- REQUIRED WORK: Look for the string "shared" in the data below, and copy each line that holds it.

- DATASET EXCERPT:

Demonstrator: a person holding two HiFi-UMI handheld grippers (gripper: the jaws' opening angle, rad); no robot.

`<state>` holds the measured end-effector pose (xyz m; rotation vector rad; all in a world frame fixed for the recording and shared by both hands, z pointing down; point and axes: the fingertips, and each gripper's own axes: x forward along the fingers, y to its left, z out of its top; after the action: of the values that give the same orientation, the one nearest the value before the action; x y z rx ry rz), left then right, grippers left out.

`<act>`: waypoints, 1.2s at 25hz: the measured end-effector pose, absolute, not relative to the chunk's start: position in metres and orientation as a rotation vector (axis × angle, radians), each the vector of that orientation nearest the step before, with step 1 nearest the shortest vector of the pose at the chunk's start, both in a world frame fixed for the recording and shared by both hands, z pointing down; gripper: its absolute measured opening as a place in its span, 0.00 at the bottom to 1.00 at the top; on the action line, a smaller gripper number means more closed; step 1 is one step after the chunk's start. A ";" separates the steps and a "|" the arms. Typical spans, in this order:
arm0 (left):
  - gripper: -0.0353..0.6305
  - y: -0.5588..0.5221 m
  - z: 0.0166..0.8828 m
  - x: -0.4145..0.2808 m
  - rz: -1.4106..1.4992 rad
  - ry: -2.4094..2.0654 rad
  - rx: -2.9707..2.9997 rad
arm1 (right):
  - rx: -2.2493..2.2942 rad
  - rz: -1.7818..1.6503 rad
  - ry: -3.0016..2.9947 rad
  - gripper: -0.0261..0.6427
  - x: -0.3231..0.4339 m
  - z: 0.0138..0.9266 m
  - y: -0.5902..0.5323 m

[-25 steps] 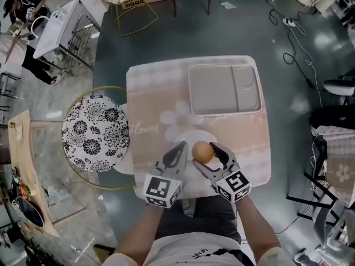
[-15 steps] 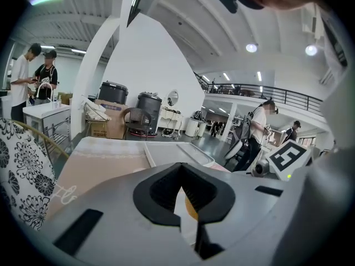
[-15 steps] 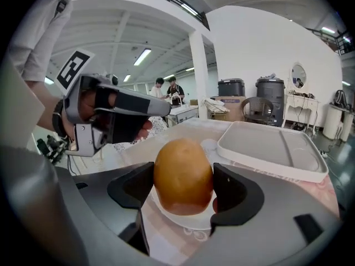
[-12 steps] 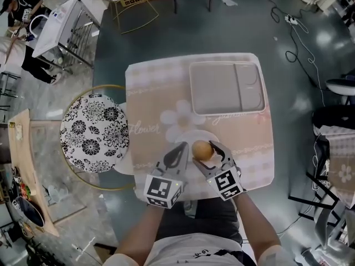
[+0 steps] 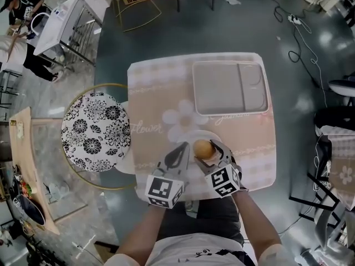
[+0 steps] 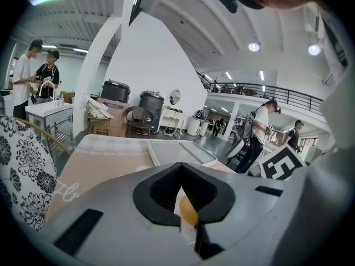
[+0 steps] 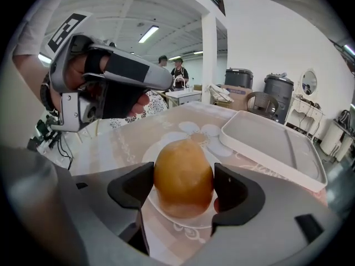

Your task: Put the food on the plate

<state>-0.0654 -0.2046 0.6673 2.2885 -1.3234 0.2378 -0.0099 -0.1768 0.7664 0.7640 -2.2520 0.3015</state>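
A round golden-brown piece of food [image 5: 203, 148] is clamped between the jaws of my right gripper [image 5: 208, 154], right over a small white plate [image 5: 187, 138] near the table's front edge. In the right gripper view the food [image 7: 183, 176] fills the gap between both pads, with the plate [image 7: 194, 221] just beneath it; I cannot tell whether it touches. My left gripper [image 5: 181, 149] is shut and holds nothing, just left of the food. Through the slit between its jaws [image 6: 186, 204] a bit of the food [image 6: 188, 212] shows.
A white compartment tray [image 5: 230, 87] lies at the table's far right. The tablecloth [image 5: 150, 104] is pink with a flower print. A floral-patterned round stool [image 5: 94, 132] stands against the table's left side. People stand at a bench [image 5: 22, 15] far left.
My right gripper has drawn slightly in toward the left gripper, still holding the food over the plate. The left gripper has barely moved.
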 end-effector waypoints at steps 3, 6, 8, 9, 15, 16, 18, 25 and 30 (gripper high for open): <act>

- ANSWER AREA:
`<state>` holds the measured end-effector pose (xyz m; rotation vector rad; all in a world frame fixed for the recording and shared by both hands, z pointing down; point and axes: the fingertips, and each gripper's own axes: x forward along the fingers, y to its left, z out of its top; after the action: of the values that give the same orientation, the one nearest the value before the action; x y z rx ry rz), left then right, grippers left out.
`<act>`: waypoints, 1.2s at 25hz: the measured end-effector pose, absolute, not relative to the chunk's start: position in metres and orientation as a rotation vector (axis × angle, radians), each the vector of that orientation nearest the step before, with step 1 nearest the shortest vector of the pose at the chunk's start, both in a world frame fixed for the recording and shared by both hands, z pointing down; gripper: its absolute measured opening as a place in its span, 0.00 at the bottom to 1.00 at the top; on the action line, a smaller gripper number means more closed; step 1 is one step after the chunk's start. A ";" separates the steps and a "|" the arms. Typical spans, in this order:

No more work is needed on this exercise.